Raw data:
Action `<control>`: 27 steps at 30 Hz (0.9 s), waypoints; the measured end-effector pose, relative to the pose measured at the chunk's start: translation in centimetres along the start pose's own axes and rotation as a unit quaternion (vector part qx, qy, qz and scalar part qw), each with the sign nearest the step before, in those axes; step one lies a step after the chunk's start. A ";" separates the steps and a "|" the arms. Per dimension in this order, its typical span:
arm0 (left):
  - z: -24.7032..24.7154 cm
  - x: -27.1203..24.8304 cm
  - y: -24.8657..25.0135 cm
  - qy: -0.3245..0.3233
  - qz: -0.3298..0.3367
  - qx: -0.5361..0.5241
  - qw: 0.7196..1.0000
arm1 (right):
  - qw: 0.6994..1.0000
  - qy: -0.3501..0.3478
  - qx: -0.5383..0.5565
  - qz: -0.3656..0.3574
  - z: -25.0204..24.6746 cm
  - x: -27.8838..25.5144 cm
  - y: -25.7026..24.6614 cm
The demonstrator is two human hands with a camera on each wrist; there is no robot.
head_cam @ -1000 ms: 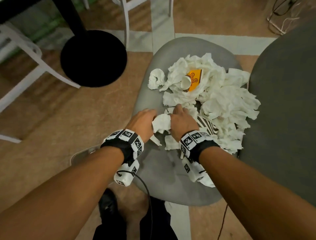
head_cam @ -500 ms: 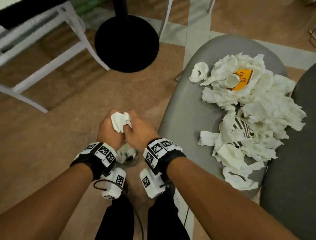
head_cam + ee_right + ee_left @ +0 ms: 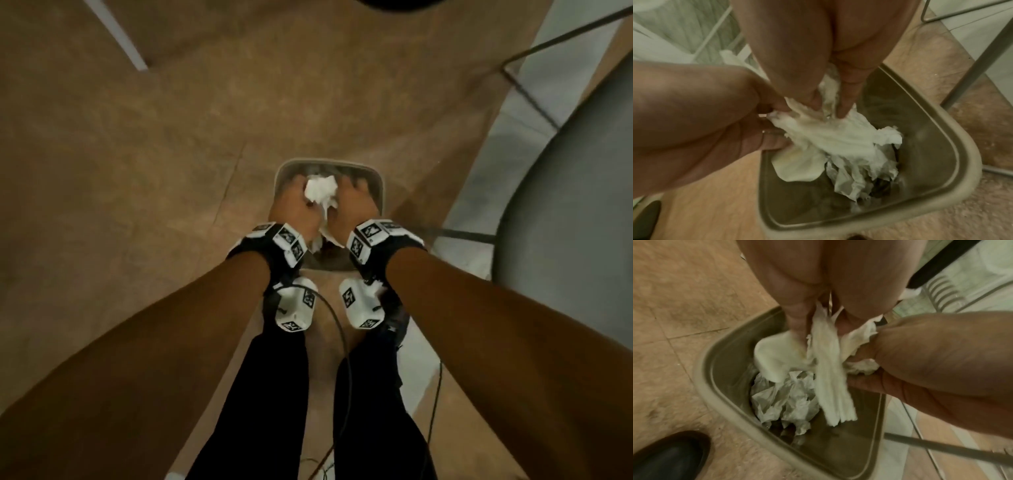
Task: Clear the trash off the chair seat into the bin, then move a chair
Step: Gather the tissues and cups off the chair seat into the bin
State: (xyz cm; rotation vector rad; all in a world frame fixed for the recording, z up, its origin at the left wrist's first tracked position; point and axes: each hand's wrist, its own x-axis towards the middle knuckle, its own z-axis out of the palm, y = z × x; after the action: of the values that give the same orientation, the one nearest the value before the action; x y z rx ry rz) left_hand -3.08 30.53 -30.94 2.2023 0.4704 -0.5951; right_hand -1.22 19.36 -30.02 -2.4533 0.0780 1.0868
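Both my hands hold one wad of crumpled white tissue [image 3: 321,194] directly above the open beige bin [image 3: 379,192] on the floor. My left hand [image 3: 297,200] grips the wad from the left and my right hand [image 3: 351,200] from the right. In the left wrist view a strip of the tissue wad [image 3: 830,378] hangs down into the bin [image 3: 715,386], which holds several crumpled tissues [image 3: 787,400]. The right wrist view shows fingers [image 3: 842,104] pinching the wad [image 3: 828,136] over the bin [image 3: 962,155]. Only the edge of the grey chair seat [image 3: 565,222] shows; the trash on it is out of view.
The bin stands on brown floor between my feet and the chair. My black shoe [image 3: 668,456] is beside the bin. A metal chair leg [image 3: 972,73] and floor bar [image 3: 466,235] run close to the bin's right side. A white furniture leg [image 3: 116,36] is far left.
I carried the tissue wad in both hands from the chair seat leftward and down to the bin. My view has swung from the chair to the floor and bin.
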 end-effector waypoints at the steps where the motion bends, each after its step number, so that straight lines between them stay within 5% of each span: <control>1: 0.4 0.4 -0.3 -0.039 0.010 0.020 0.999 | 1.000 -0.006 -0.004 0.007 0.2 0.3 0.3; 5: -0.4 0.2 -2.0 -0.143 0.043 0.122 0.981 | 0.997 -0.063 -0.025 0.049 0.8 0.5 1.1; 12: -4.3 -1.9 2.4 -0.155 0.049 0.205 0.965 | 0.999 -0.028 -0.012 0.039 -4.8 -3.0 0.3; 19: -3.9 -2.5 17.3 -0.116 0.157 0.218 0.956 | 0.989 0.101 0.106 -0.025 -18.1 -10.0 2.4; 27: 4.9 -4.0 36.3 -0.096 0.336 0.188 0.918 | 0.944 0.249 0.204 0.073 -28.3 -17.9 16.6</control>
State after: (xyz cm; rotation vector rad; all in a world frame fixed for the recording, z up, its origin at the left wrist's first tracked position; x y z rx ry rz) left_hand 10.75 3.76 -9.81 2.4242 -0.5419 -0.5351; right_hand 2.18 -9.86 -6.95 -2.2949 0.5897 0.4148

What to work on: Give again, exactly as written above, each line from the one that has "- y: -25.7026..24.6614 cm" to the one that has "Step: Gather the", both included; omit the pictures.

Answer to the problem:
  - y: -25.7026..24.6614 cm
The demonstrator is two human hands with a camera on each wrist; there is no robot.
head_cam @ -1000 ms: 
head_cam @ -500 ms: 
head_cam + ee_right + ee_left @ +0 ms: 
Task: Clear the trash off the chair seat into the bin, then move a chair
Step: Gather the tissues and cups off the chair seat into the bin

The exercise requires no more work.